Agoda Review MCP Server

The Agoda Review MCP server is a lightweight service that exposes hotel‑review data from Agoda to large language models via the Model Context Protocol. By aggregating both positive and negative reviews for a given property, it gives an AI assistant the ability to provide balanced, evidence‑based recommendations. This solves a common pain point for travel‑related applications: pulling trustworthy sentiment data from a third‑party source and presenting it in a format that an LLM can easily consume.
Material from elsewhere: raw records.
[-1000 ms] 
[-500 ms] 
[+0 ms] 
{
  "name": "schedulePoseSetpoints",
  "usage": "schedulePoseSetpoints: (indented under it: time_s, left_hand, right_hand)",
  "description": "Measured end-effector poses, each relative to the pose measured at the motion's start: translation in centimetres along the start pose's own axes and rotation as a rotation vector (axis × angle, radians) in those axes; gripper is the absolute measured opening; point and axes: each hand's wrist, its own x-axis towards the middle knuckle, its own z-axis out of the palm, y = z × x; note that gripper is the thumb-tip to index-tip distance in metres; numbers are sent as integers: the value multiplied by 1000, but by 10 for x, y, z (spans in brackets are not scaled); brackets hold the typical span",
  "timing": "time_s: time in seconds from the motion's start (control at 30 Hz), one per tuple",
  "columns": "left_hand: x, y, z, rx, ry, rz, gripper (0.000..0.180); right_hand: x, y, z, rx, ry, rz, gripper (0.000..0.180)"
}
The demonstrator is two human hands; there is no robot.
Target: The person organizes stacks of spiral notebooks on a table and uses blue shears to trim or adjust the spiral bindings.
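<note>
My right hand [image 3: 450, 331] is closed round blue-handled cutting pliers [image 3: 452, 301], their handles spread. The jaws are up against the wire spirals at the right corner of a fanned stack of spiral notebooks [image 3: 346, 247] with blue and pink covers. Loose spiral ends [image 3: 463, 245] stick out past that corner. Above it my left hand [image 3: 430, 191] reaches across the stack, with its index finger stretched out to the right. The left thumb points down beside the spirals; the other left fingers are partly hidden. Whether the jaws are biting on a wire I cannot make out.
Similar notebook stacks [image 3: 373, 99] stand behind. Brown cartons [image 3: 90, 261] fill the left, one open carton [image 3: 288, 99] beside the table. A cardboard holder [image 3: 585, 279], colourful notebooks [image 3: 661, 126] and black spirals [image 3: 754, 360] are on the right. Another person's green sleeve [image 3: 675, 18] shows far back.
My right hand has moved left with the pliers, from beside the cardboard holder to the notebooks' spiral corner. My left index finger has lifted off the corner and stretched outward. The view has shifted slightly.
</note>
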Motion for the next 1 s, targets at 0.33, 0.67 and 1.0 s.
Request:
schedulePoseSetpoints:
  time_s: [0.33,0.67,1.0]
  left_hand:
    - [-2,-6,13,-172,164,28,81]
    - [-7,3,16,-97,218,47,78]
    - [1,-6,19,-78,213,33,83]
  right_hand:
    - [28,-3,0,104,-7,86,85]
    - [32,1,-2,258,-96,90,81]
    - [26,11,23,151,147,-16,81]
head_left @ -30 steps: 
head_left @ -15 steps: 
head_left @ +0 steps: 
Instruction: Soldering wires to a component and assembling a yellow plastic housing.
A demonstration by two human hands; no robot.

The server runs on Java 17+ and bundles a small REST interface that the MCP client can query. When an LLM asks for “reviews of Hotel X in Bali,” the server performs a lookup against Agoda’s public review feed, stitches together the most relevant comments, and returns them as structured JSON. The LLM can then reference these reviews in its response or feed them into downstream prompts for sentiment analysis, summary generation, or personalized suggestions. Because the data is delivered in a uniform schema, developers can quickly integrate it into existing Claude workflows without writing custom parsers.

Key capabilities include:

  • Dual‑sentiment aggregation – the server automatically pulls both positive and negative reviews, giving a holistic view of user experience.
  • Search‑by‑hotel – query by hotel name, ID, or location to retrieve the latest reviews.
  • Structured output – each review is returned with rating, author, date, and full text, ready for NLP pipelines.
  • Stateless design – no persistent storage is required; the server fetches fresh data on each request, ensuring up‑to‑date insights.

Typical use cases are plentiful for travel‑tech and hospitality products:

  • Travel agents can embed real reviews in chatbots, helping clients decide on accommodations.
  • Recommendation engines may weight user preferences by the sentiment score extracted from these reviews.
  • Customer‑feedback analytics teams can ingest review data into dashboards or train models for sentiment classification.
  • Content creators might generate concise hotel summaries or highlight unique guest experiences.

Integrating the Agoda Review MCP into an AI workflow is straightforward: a developer configures the server in the Claude MCP setup, then invokes it via the standard or calls. The LLM can ask for a review list, receive the JSON payload, and immediately use it to craft nuanced responses or trigger further processing steps. The server’s lightweight nature means it can run locally, in a container, or on a cloud function, giving teams flexibility around latency and cost.

In short, the Agoda Review MCP bridges the gap between raw hotel‑review data and conversational AI. By delivering balanced, up‑to‑date insights in a machine‑friendly format, it empowers developers to build richer, more trustworthy travel experiences without the overhead of scraping or parsing Agoda’s website themselves.